ROMA - «Il Sud del mondo non solo è stato dimenticato, il problema vero è che è stato depredato, la gente è spaesata e così non va bene». Fiorella Mannoia sembra essere cambiata: vedi le partecipazioni come ospite a qualche talent show, alla sua collaborazione con Noemi, un po’ mamma e un po’ amica del cuore della giovane, al suo look sul palco, decisamente più femminile di prima.
Eppure rimane un’artista arrabbiata, che si racconta nel suo nuovo disco di inediti, dal titolo Sud: «Il concept mi è venuto in mente dopo aver letto Terroni di Pino Aprile. Dall’Italia sono arrivata a raccontare l’Africa, attraverso la storia di Thomas Sankara, presidente del Burkina Faso assassinato a soli 38 anni».

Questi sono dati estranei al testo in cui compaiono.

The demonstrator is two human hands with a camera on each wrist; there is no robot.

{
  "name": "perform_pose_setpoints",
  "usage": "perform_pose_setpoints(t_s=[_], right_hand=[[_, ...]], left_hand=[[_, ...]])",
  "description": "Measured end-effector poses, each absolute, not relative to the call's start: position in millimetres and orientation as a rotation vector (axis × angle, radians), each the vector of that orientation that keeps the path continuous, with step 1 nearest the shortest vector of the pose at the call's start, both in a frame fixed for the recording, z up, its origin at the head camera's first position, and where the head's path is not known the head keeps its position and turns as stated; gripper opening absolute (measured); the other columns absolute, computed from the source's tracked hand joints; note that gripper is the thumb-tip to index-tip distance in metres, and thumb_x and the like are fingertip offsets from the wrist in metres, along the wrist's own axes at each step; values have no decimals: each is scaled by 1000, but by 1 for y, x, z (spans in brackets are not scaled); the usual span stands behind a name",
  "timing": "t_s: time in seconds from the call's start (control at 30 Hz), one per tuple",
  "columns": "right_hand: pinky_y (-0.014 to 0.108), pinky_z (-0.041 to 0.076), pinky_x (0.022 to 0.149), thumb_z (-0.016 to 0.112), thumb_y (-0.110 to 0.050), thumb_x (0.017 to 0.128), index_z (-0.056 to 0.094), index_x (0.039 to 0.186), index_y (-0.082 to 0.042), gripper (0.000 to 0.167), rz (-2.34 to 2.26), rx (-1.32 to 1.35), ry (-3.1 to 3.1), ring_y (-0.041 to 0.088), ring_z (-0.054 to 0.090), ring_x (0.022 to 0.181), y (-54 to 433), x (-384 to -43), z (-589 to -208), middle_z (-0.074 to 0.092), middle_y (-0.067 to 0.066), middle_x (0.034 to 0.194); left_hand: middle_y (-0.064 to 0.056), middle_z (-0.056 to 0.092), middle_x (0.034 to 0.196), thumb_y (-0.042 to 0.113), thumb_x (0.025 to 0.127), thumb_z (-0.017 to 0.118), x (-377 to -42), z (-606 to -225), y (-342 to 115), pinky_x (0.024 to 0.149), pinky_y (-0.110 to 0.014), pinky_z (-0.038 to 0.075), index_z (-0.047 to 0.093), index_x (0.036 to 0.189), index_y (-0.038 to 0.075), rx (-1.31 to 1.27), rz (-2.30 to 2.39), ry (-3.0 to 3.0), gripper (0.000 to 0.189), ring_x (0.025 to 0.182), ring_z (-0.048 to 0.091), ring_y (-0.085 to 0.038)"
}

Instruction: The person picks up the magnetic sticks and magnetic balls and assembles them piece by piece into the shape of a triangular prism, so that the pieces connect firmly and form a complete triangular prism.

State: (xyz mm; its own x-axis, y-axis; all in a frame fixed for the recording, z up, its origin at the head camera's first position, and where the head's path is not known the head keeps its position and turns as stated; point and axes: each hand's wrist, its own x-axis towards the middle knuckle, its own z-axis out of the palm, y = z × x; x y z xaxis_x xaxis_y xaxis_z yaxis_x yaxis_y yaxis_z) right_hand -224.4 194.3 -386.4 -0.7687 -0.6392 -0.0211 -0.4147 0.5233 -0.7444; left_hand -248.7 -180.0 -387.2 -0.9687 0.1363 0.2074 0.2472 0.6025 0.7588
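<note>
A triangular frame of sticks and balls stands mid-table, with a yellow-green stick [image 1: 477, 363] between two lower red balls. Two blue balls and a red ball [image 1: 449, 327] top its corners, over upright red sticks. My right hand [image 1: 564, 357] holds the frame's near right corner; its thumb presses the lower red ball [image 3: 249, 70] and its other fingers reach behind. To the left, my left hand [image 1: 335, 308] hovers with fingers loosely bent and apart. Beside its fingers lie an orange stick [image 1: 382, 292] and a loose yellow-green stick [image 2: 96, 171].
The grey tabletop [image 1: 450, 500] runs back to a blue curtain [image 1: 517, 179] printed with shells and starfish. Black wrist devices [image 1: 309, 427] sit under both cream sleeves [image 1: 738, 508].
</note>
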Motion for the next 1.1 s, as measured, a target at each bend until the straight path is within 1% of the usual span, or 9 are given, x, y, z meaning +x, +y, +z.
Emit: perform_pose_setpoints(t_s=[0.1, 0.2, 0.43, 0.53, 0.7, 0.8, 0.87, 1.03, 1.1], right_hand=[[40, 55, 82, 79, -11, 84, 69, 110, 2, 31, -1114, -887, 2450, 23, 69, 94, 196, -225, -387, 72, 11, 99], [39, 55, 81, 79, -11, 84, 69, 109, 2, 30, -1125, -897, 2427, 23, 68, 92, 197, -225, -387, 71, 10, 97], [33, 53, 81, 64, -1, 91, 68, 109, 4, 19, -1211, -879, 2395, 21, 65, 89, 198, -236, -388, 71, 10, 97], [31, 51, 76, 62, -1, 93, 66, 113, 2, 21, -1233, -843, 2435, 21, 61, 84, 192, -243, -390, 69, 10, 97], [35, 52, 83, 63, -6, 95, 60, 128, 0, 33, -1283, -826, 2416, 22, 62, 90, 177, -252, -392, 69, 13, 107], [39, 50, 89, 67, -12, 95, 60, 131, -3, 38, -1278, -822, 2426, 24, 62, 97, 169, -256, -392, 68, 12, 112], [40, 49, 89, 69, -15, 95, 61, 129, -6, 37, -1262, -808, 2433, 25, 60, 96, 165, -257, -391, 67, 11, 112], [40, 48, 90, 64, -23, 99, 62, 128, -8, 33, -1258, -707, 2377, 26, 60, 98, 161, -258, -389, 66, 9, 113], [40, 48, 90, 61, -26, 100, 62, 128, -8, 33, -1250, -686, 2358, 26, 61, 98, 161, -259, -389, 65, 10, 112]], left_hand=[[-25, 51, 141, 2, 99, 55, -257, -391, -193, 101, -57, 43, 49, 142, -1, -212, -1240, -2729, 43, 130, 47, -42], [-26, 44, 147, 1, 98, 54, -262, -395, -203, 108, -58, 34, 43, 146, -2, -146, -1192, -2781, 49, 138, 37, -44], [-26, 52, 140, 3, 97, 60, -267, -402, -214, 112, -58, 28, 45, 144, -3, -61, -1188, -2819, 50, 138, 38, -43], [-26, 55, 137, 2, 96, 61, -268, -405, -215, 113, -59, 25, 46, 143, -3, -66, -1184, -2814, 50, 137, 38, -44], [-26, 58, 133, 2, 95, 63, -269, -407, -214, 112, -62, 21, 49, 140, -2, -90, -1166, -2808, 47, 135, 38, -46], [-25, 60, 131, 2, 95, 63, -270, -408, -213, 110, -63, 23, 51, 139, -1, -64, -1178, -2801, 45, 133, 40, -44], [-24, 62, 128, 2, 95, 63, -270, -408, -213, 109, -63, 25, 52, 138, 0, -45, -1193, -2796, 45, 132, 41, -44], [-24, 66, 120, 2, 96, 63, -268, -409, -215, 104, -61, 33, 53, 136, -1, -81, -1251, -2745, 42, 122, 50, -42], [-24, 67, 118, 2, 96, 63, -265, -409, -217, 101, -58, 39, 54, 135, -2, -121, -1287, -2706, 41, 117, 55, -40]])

Il desiderio di Fiorella è quello forse di ridare dignità ai popoli del sud, un vezzo da artista impegnata. «Prima di tutto sono un essere umano arrabbiato - racconta - così ho pensato di usare i miei strumenti, la musica per cantare le ingiustizie. Nella canzone Se solo mi guardassi parlo di immigrazione ma lo faccio a modo mio. A Natale ero a cena da amici e la servitù lavorava mentre noi festeggiavamo. “Sono di un’altra religione, hanno altre consuetudini” mi hanno risposto i padroni di casa quando ho provato a chiedere come mai non fossero con i loro familiari. Ma alla domanda su quale fosse quest’altra religione nessuno ha saputo dare una risposta. Ormai siamo talmente presi da noi stessi che dimentichiamo tutto il resto». Musiche di Bungaro, di Luca Barbarossa, di Ivano Fossati e Paolo Buonvino, c’è anche un brano di Titina De Filippo, sorella del grande Eduardo.

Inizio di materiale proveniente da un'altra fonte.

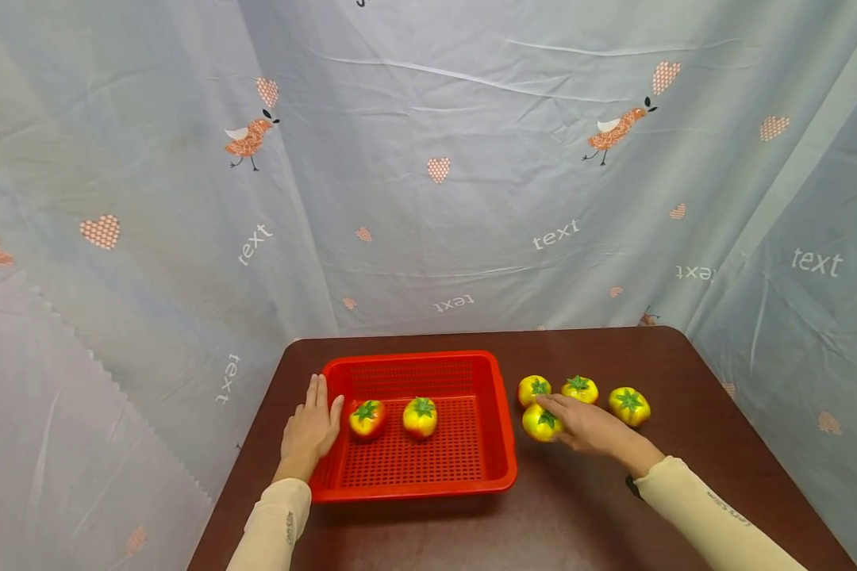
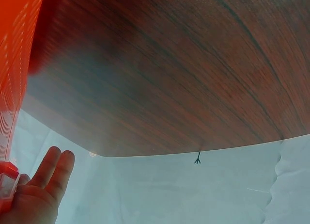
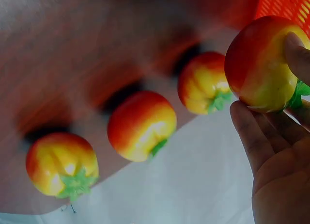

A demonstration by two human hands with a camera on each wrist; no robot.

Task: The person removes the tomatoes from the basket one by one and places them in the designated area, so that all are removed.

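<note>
My right hand (image 1: 589,426) pinches a red-and-yellow toy tomato (image 3: 261,64) with a green leafy top, thumb on one side and fingers on the other. In the head view this tomato (image 1: 540,424) is just right of the basket. Three more toy tomatoes lie close by: one behind it (image 1: 532,388), one further right (image 1: 580,388) and one at the far right (image 1: 629,405). My left hand (image 1: 310,428) rests at the left rim of a red plastic basket (image 1: 409,496), fingers straight. Two toy tomatoes sit inside, one at left (image 1: 367,419) and one near the middle (image 1: 420,418).
The basket stands on a dark brown wood-grain table (image 1: 578,515) with rounded far corners. A pale grey curtain (image 1: 471,238) printed with birds and hearts hangs behind the table and along both sides.
</note>
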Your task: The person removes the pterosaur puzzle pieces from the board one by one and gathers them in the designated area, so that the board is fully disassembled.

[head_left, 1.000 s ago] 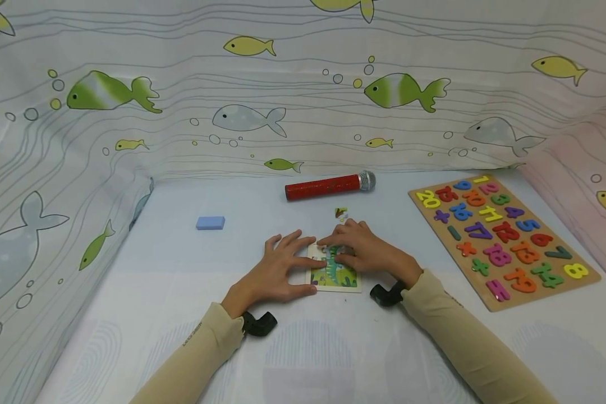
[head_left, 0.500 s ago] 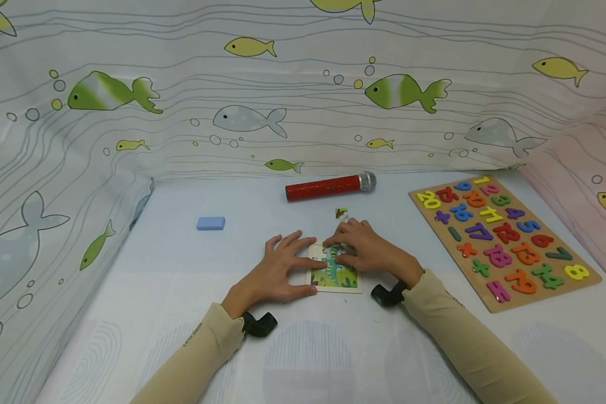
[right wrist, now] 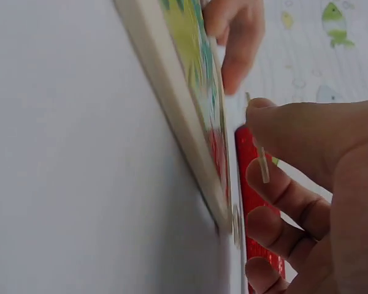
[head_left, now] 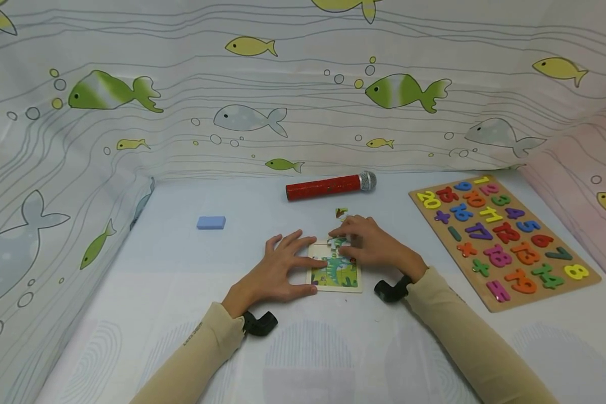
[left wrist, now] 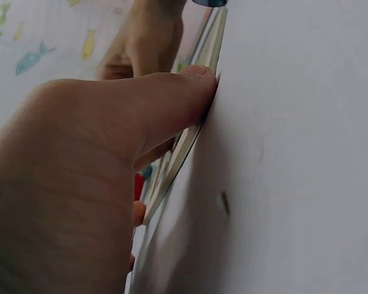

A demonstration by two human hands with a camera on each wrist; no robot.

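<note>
The square, pale-rimmed puzzle (head_left: 342, 278) is green and turquoise; the left hand (head_left: 276, 275), fingers spread, touches its left side; the right hand (head_left: 372, 242) pinches a piece (head_left: 336, 243) at its far end.

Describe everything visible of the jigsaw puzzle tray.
The squarish jigsaw puzzle tray has a pale, wood-looking rim and a green-and-yellow picture with a teal creature. It lies flat on the table; its far-left part looks pale, perhaps unfilled. The left hand touches its left side; the right hand pinches a puzzle piece above its far part.
</note>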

Ci sono ritmi e strumenti africani e persino un rap. «Ci tengo a precisare, una recitazione io non rappo, ma ho chiamato Franki Hi-Nrg e lui lo fa divinamente. Sarà anche ospite di qualche data del tour che partirà il 21 marzo da Napoli». E dopo questo disco cosa dovrà aspettarsi il suo pubblico? «Non ho mai accontonato l’idea di dedicare un nuovo lavoro al Brasile, ai suoni di Bahia. Magari Onda tropicale n.2». Battuta su Sanremo: «Non mi serve, sono vecchia per farmi votare col televoto».